Reproduce the listing below in full and exactly; no pictures belong in the copy.

Collected material>
+++++
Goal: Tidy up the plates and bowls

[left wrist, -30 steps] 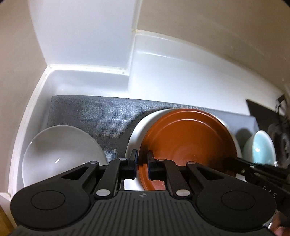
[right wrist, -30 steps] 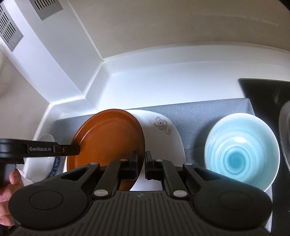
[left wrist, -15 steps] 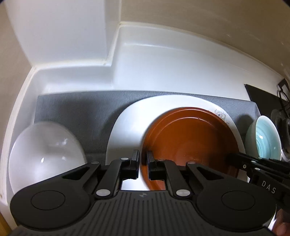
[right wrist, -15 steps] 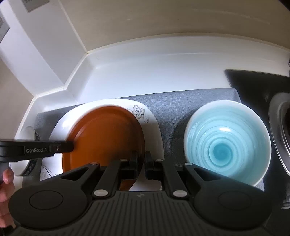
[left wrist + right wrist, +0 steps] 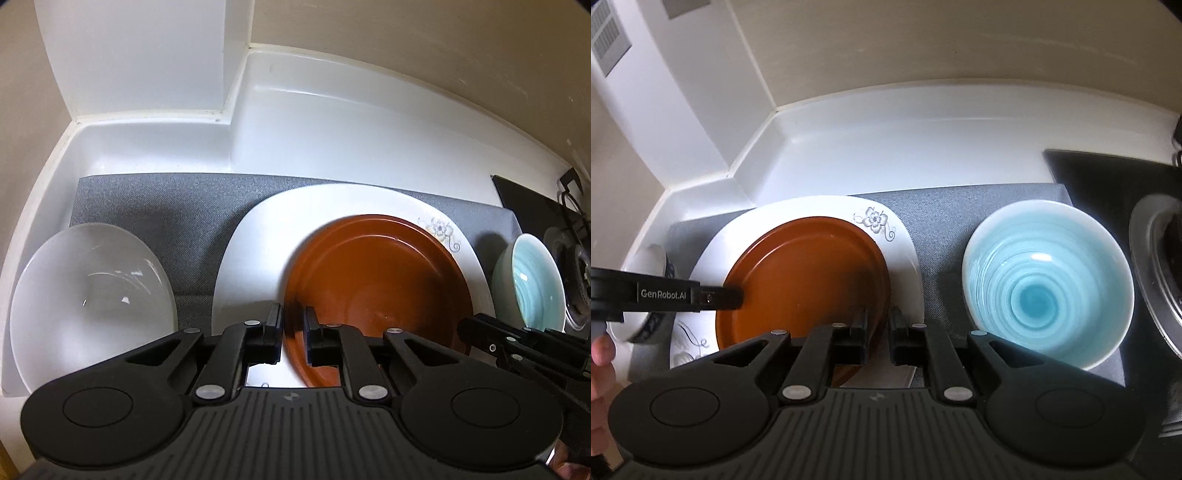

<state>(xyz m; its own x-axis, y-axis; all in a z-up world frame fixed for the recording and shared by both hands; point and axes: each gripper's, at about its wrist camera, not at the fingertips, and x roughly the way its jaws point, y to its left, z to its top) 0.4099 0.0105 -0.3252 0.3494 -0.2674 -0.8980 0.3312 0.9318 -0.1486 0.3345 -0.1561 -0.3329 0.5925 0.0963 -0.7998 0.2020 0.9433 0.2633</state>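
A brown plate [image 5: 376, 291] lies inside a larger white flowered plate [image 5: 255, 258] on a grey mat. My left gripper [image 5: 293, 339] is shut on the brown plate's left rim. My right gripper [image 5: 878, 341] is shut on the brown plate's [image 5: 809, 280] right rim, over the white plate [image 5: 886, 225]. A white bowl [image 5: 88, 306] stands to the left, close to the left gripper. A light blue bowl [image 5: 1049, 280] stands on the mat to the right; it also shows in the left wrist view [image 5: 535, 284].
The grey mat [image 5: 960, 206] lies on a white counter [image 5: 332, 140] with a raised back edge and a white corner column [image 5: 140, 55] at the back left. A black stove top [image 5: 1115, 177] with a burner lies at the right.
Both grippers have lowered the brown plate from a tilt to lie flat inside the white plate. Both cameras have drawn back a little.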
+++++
Written solution>
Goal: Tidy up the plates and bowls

[left wrist, -30 steps] 
[right wrist, -30 steps] 
[left wrist, -15 steps] 
[right wrist, -15 steps] 
[left wrist + right wrist, +0 steps] 

<state>(xyz m; its own x-axis, y-axis; all in a z-up world frame fixed for the recording and shared by both hands; point and axes: each gripper's, at about its wrist camera, not at the fingertips, and x roughly the way its jaws point, y to its left, z to its top) 0.4099 0.0105 -0.3252 0.3494 -0.2674 -0.8980 0.3312 0.9318 -0.1486 0.3345 -0.1561 -0.3329 0.5925 0.0963 -0.7998 0.2020 0.9433 0.2633</state>
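A brown plate [image 5: 376, 291] lies inside a larger white flowered plate [image 5: 255, 258] on a grey mat. My left gripper [image 5: 293, 339] is shut on the brown plate's left rim. My right gripper [image 5: 878, 341] is shut on the brown plate's [image 5: 809, 280] right rim, over the white plate [image 5: 886, 225]. A white bowl [image 5: 88, 306] stands to the left, close to the left gripper. A light blue bowl [image 5: 1049, 280] stands on the mat to the right; it also shows in the left wrist view [image 5: 535, 284].
The grey mat [image 5: 960, 206] lies on a white counter [image 5: 332, 140] with a raised back edge and a white corner column [image 5: 140, 55] at the back left. A black stove top [image 5: 1115, 177] with a burner lies at the right.
Both grippers have lowered the brown plate from a tilt to lie flat inside the white plate. Both cameras have drawn back a little.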

The answer is finished.